STM32 Blue Pill – Shrink your math libraries with Qfplib

30 Jan 2019 · 9 min read

Check out this magic trick… Why does Blue Pill think that 123 times 456 is 123,456 ???!!! Here’s the full source code.

Blue Pill thinks that 123 times 456 is 123,456

This article explains how we hacked Blue Pill to create this interesting behaviour, and how we may exploit this hack to cut down the size of our math libraries…

What are Math Libraries? How does Blue Pill perform math computations?
Qfplib the tiny math library
Single vs Double-Precision numbers.
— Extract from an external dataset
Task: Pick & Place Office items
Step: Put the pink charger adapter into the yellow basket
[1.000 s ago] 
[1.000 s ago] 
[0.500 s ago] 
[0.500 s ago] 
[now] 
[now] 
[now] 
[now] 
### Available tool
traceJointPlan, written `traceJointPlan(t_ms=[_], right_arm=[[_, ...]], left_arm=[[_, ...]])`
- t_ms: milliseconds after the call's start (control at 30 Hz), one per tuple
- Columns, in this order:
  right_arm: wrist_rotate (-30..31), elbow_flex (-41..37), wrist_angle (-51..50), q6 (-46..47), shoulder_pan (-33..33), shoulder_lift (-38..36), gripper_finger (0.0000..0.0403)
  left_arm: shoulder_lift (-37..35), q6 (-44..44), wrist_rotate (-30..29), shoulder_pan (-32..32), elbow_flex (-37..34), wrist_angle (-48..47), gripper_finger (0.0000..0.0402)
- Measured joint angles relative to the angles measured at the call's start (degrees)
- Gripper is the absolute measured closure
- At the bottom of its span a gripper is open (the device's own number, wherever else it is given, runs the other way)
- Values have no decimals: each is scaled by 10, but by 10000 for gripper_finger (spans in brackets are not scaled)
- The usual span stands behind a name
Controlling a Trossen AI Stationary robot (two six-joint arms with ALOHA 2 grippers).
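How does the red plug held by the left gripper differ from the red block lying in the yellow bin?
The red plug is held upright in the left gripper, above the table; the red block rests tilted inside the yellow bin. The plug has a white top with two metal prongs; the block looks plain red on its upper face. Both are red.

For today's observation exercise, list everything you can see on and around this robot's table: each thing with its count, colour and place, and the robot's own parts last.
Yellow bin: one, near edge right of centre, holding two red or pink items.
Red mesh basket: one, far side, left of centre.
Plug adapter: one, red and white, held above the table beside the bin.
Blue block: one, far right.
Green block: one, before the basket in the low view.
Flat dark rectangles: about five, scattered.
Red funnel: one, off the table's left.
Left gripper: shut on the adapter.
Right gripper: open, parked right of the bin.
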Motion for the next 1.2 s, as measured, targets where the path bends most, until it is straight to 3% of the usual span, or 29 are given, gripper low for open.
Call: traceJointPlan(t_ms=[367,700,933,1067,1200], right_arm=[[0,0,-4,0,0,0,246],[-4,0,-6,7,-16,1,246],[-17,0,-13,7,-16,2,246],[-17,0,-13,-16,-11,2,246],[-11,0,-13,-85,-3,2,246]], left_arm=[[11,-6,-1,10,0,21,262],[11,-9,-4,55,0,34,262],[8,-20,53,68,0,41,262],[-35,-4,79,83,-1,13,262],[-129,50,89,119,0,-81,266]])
Do we really need Double-Precision?
Filling in the missing math functions with nano-float
Testing Qfplib and nano-float
My experience with Qfplib and nano-float

This article covers experimental topics that have not been tested in production systems, so be very careful if you decide to use any tips from this article.

What are Math Libraries? Why so huge?

If you have used math functions like sin(), log(), floor(), ... then you would have used the libm.a Standard Math Library for C. It’s a bunch of common math functions that we may call from C and C++ programs running on Blue Pill and virtually any microcontroller and any device.

But there’s a catch… The math functions will perform better on some microcontrollers and devices — those that support hardware floating-point operations in their processors.

Unfortunately Blue Pill is not in that list. The math libraries are implemented in software, not hardware. So a single call to sin() could actually keep the Blue Pill busy for a (short) while because of the complicated library code. And the complicated math code also causes Blue Pill programs to bloat beyond their ROM limit (64 KB).

Is there a better way to do math on Blue Pill? The secret lies in the Magic Trick…

From https://github.com/lupyuen/stm32bluepill-math-hack/blob/master/src/main.c

Magic Trick Revealed

Remember the above code from the Magic Trick… Why does Blue Pill think that 123 times 456 is 123,456? Let’s look at the Assembly Code (check my previous article for the “Disassemble” task)…

Assembly Code for the magic trick. From https://github.com/lupyuen/stm32bluepill-math-hack/blob/master/firmware.dump

Something suspicious is happening here… the line

r = x * y

has actually been compiled into a function call that looks like…

r = __wrap___aeabi_dmul(x, y)

Multiplication of numbers looks simple and harmless when we write it as x * y. But remember that x and y are floating-point numbers. And Blue Pill can’t compute floating-point numbers in hardware. So Blue Pill needs to call a math library function __wrap___aeabi_dmul to compute x * y !

It looks more sinister now…

Remember this function that appears at the end of the magic trick?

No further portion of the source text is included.